__Brief__
Word for word, reproduce every line of the data below.

::::::::::

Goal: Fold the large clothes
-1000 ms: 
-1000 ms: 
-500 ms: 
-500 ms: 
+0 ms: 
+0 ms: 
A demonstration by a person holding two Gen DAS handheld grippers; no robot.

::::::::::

__Answer__
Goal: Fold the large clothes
-1000 ms: 
-1000 ms: 
-500 ms: 
-500 ms: 
+0 ms: 
+0 ms: 
A demonstration by a person holding two Gen DAS handheld grippers; no robot.

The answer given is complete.